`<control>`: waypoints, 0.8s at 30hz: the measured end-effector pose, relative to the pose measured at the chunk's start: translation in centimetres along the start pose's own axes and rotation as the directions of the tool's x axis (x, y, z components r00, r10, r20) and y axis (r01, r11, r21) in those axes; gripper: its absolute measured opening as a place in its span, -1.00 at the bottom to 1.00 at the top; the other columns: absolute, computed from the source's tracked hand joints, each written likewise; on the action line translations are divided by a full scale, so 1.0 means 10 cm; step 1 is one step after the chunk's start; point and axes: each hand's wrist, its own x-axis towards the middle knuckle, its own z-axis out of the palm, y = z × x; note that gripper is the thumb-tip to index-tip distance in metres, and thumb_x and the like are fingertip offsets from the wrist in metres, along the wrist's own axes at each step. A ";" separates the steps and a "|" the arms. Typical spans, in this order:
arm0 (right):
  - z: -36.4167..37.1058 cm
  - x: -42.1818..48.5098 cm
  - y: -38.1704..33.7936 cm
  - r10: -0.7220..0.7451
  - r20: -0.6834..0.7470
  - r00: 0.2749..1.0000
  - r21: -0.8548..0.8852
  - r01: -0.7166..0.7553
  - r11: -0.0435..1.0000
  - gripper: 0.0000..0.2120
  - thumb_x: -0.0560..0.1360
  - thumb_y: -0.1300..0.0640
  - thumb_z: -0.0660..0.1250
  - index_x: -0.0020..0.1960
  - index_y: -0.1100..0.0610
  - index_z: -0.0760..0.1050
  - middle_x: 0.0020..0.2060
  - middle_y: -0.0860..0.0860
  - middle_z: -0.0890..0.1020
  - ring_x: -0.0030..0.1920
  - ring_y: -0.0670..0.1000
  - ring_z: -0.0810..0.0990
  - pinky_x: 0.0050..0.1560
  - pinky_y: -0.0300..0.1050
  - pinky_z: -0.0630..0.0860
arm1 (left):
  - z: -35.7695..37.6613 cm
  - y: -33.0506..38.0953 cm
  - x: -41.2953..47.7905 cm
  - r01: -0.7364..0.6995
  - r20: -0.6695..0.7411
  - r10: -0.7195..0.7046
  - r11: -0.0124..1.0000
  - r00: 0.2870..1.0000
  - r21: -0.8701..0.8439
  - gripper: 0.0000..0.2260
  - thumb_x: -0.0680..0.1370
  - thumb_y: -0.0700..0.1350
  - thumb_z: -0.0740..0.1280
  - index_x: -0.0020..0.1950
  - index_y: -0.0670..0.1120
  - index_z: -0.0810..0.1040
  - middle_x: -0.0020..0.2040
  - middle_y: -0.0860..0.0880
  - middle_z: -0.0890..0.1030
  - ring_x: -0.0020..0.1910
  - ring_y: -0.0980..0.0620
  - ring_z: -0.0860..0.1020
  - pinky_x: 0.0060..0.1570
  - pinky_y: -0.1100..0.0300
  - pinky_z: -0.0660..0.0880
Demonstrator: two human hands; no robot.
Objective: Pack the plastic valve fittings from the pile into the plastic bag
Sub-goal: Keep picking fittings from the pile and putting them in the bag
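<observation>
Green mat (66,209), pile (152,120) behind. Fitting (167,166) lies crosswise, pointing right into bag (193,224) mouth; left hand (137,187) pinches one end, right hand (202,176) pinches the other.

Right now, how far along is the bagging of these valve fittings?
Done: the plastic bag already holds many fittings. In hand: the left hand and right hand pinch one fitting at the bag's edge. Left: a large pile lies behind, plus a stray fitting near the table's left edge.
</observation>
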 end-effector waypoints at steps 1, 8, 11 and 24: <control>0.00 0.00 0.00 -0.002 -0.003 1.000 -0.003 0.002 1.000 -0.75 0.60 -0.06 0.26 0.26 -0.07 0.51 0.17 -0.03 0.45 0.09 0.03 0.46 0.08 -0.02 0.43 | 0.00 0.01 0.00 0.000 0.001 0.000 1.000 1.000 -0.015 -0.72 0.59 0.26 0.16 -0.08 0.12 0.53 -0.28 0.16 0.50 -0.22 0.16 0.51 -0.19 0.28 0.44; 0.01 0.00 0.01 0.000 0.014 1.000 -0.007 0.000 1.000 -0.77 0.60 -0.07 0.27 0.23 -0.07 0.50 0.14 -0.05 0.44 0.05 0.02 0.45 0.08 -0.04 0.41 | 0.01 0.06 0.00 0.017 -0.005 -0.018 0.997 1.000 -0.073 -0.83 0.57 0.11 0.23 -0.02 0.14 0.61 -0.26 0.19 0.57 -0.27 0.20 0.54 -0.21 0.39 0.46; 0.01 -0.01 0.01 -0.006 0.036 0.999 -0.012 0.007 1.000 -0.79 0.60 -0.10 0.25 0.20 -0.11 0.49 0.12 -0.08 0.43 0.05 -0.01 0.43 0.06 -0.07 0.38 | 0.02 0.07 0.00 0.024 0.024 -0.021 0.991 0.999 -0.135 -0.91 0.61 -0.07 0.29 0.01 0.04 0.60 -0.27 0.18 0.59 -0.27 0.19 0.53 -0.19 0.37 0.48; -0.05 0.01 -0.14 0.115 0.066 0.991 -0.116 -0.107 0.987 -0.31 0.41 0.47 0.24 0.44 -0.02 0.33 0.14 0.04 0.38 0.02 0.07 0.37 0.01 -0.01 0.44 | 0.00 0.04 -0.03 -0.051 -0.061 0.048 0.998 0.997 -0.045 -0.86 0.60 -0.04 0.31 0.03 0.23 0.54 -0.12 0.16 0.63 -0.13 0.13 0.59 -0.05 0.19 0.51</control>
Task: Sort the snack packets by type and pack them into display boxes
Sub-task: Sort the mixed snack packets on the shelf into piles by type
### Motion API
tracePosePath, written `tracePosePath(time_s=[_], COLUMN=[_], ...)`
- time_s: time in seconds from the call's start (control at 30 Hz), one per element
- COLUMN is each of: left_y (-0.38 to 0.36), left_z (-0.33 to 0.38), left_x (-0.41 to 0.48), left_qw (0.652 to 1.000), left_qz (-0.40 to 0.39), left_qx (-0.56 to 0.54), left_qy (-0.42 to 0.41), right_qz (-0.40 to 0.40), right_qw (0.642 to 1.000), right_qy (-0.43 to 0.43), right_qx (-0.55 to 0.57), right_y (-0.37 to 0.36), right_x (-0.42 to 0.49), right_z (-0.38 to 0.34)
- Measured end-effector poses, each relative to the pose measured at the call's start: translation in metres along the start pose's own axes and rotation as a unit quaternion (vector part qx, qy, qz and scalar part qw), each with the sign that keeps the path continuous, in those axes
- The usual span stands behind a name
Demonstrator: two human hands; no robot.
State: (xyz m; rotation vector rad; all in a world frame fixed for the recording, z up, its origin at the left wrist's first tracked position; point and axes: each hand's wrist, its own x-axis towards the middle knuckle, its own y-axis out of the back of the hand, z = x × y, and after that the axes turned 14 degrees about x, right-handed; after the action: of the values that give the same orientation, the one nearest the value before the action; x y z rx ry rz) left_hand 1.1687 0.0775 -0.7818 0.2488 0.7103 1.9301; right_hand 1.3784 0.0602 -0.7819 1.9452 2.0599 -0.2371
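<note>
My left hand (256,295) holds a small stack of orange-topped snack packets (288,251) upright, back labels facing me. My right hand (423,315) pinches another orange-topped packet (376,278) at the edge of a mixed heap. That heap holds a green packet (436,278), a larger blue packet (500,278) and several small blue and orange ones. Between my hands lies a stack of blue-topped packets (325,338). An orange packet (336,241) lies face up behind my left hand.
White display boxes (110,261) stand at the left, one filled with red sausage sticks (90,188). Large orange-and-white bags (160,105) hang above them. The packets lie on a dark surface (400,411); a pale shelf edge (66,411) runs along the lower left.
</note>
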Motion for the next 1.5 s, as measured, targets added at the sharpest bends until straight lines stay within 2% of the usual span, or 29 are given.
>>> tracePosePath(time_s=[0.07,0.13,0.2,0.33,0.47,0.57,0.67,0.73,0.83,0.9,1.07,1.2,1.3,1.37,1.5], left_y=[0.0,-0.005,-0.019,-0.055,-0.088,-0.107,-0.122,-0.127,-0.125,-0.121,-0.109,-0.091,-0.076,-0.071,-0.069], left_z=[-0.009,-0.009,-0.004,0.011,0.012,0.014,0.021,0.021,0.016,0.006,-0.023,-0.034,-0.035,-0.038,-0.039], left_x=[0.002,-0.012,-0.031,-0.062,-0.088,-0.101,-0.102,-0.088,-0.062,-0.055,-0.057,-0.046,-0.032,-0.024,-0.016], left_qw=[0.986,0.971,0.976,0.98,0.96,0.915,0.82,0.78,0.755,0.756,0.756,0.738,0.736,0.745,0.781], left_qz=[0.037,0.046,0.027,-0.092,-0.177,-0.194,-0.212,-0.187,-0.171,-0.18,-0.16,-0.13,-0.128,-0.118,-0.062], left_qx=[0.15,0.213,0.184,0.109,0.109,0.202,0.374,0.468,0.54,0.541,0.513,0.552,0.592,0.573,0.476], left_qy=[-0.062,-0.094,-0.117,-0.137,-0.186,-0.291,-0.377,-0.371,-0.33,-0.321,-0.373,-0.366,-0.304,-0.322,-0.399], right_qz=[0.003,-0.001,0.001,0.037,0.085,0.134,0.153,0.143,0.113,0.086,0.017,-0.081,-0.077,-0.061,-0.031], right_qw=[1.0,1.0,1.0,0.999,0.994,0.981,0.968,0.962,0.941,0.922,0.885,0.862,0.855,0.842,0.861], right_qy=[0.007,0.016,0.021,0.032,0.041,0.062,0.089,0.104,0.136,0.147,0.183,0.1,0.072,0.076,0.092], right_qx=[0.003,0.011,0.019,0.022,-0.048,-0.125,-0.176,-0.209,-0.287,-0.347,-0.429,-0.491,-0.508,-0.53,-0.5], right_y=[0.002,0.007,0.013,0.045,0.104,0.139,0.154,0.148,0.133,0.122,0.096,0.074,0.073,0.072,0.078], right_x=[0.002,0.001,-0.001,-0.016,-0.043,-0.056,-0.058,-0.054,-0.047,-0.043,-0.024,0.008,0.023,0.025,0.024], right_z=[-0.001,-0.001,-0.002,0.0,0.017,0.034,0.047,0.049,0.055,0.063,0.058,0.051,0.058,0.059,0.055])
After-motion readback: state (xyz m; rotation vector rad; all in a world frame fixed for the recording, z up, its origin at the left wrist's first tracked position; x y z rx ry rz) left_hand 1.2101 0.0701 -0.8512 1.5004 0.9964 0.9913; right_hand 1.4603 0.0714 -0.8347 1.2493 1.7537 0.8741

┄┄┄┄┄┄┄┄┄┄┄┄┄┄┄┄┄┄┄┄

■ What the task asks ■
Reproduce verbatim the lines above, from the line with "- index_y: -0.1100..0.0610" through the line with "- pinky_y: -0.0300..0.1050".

■ Your solution ■
  - index_y: -0.1100..0.0610
  - index_z: -0.0760..0.1050
  - middle_x: 0.0020..0.2060
  - middle_y: -0.0860..0.0860
  - middle_z: -0.0890..0.1020
  - ring_x: -0.0030..0.1920
  - ring_y: -0.0670..0.1000
  - ring_z: -0.0810..0.0990
  - pinky_x: 0.0050..0.1560
  - pinky_y: -0.0300..0.1050

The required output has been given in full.